Darn you autocorrect for correcting devops to DevOps all the time!
az devops login
vs AZURE_DEVOPS_EXT_PAT
To authenticate to Azure DevOps, you have a few options to chose from. You can use AzureCLI@2
with an Azure service connection or add az devops login
to your script or pass a token through the AZURE_DEVOPS_EXT_PAT
environment variable.
Configuring your Azure Service Connection is the slowest of the bunch. Followed by az devops login
where as the environment variable should be the fastest of the bunch.
But it turns out to be much more complex. That's because az devops login
will try to install python's keyring
package the first time it runs, and on the Hosted runners, the command has never been called before, thus adding 10-20s to the first call.
Collaborated on a pull request to force keyring
installation during image creation:
[windows] warmup "az devops" for the first run #8410
as Jesse Houwing has found "az devops" warms up during first run which takes ~40 sec.
warm up is done by running "az devops --help" with config redirected to persistent "C:" location, also keyring installation requires "fake" login
original PR: https://github.com/actions/runner-images/pull/8294
Description
warming up "az devops" first invocation. due to security reasons we cannot accept original PR: https://github.com/actions/runner-images/pull/8294
Related issue:
https://github.com/actions/runner-images/issues/8296
Check list
- [x] Related issue / work item is attached
- [ ] Tests are written (if applicable)
- [ ] Documentation is updated (if applicable)
- [ ] Changes are tested and related VM images are successfully generated
And filed an issue to make sure this package is included in az devops
by default:
[Feature Request] Install keyring by default or offer a way to install keyring without causing error messages #1367
Is your feature request related to a problem?
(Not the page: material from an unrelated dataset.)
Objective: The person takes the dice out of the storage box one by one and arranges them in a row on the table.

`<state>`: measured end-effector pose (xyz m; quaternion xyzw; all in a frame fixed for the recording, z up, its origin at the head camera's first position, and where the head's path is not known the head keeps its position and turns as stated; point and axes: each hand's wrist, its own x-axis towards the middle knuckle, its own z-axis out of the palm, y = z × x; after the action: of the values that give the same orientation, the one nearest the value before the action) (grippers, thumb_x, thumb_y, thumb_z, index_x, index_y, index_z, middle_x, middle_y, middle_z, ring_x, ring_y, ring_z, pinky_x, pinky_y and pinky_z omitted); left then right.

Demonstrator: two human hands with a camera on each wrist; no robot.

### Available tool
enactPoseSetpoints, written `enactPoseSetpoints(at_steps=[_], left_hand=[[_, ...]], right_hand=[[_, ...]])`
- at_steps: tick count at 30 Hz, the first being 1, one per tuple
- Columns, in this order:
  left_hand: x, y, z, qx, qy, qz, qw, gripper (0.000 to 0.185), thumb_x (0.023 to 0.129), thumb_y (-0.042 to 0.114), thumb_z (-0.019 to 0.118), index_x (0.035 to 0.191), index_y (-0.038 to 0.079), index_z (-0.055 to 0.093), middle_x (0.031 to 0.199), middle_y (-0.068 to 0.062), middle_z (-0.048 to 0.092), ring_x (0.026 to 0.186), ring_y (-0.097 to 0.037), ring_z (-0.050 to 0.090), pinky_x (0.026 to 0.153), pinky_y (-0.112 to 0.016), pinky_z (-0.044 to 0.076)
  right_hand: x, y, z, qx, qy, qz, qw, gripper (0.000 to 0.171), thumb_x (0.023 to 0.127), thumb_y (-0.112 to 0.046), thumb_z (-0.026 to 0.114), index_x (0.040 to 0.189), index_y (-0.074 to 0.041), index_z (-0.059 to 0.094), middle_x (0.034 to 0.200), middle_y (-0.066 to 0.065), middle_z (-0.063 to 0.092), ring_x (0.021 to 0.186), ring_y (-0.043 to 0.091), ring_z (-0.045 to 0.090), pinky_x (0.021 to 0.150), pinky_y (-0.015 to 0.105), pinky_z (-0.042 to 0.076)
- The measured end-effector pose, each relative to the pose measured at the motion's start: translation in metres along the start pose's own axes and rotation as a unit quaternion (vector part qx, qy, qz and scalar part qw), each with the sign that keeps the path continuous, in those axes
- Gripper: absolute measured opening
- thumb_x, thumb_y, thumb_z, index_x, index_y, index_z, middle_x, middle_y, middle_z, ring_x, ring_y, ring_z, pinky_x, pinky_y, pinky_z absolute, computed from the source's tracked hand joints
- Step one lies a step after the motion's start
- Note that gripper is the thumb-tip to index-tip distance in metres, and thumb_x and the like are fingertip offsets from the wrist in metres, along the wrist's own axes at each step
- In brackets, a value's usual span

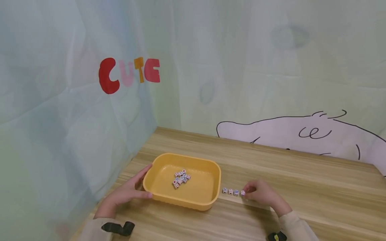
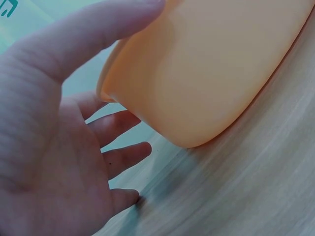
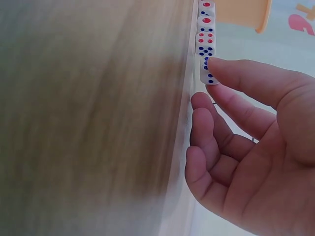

Please describe.
When calling az devops login
for the very first time, it installs pythons keyring package. For some reason that's not included in the default setup. This adds needless time to a first invocation of az devops login
on the GitHub Hosted Runners and Azure Pipelines.
You can force the installation of keyring using
echo "dummy" | az devops login
az devops logout
On the GitHub/Azure Pipelines hosted runner the provisioning of the image happens on a non-interactive session and az devops login
fails with an error along those lines.
ERROR: (1312, 'CredRead', 'A specified logon session does not exist. It may already have been terminated')
Unfortunatly, az devops
doesn't provide a clean way to install keyring during installation or through a command other than catching the failed login.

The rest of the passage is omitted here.